Instalado confortavelmente em um quarto excelente, Peter Fisher tentou conciliar o sono, no entanto estava muito excitado pelo triunfo. Seria muito bem pago e o mundo civilizado teria que se curvar diante dele. Olhou para a janela e lembrou-se que, lá fora, bem longe, existiam Paris e Londres. E alegrou-se por ter certeza que seria recebido nas metrópoles como o cientista mais poderoso do mundo.

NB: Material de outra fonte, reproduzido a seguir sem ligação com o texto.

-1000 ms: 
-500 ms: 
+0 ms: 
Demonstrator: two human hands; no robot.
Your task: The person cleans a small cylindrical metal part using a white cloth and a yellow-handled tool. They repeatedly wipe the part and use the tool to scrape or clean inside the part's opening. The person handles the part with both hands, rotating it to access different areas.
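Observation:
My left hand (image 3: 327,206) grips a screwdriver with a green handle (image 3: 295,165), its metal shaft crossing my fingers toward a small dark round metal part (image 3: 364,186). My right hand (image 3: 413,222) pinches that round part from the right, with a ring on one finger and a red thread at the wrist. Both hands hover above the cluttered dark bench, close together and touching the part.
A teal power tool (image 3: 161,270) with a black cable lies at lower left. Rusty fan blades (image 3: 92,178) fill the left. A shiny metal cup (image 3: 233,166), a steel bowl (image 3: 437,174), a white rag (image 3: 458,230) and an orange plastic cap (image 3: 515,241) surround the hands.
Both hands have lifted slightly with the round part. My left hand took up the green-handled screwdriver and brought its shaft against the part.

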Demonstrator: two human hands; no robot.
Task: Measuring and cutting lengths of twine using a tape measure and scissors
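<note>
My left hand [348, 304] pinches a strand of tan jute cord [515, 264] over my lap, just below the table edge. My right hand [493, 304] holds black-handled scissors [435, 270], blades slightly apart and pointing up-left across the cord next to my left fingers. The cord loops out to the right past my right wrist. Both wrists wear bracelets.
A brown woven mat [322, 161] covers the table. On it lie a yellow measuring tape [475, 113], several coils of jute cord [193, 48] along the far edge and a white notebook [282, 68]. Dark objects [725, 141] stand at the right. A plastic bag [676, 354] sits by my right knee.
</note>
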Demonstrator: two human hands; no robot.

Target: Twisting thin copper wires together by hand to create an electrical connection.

Eis que o vidro da janela é estilhaçado e uma onça-preta enorme penetra o quarto:
Elegante e velozmente, ela ataca Peter Fisher, arrancando-lhe a cabeça. A sede da inteligência do sábio britânico é devorada em questão de segundos. O último pensamento daquela cabeça foi para uma senhora inglesa que contava histórias e cantava canções antigas para embalar o sono de uma criança elétrica e curiosa.
Maria dormia, enquanto Emanuel permanecia acordado, andando de um lado para outro do quarto. Não conseguia controlar a ansiedade e a perplexidade diante daqueles acontecimentos desconexos. Sentia-se feliz e assombrado ao mesmo tempo. Olhava para o pássaro negro, talvez uma graúna, na cabeceira da cama como a velar o sono de Maria e sentia-se mais confuso ainda.
O felino rapidamente percorreu o espaço que separava o quarto de hóspedes do aposento do casal e, com uma forte patada, derrubou a porta. Emanuel virou-se e foi atacado pelo animal. Ato contínuo, a onça rasgou o peito do pobre humano e devorou o coração dele. O último pensamento de Emanuel foi o sorriso de Maria em uma tarde de verão.
Maria acordou e andou na direção da onça-preta. O animal, com os dentes escorrendo sangue, permaneceu quieto e mansamente deixou-se acariciar por Maria. O pássaro pousou no ombro da mulher e o trio encaminhou-se para fora da casa, deixando os dois homens mortos.
A chuva torrencial repentinamente cessou, deixando visível todo o esplendor da lua cheia. A alcateia também acompanhou Maria, o pássaro e a onça. Morcegos voavam perto do grupo também. Maria ia na frente, com o pássaro no ombro. Passaram por ruas escuras até chegarem ao cemitério da cidade. Maria dirigiu-se para a sepultura da mãe. Foi aí que a alma dela pôde penetrar, finalmente, no reino da Morte. Os animais foram com ela, pois também não pertenciam ao mundo dos vivos.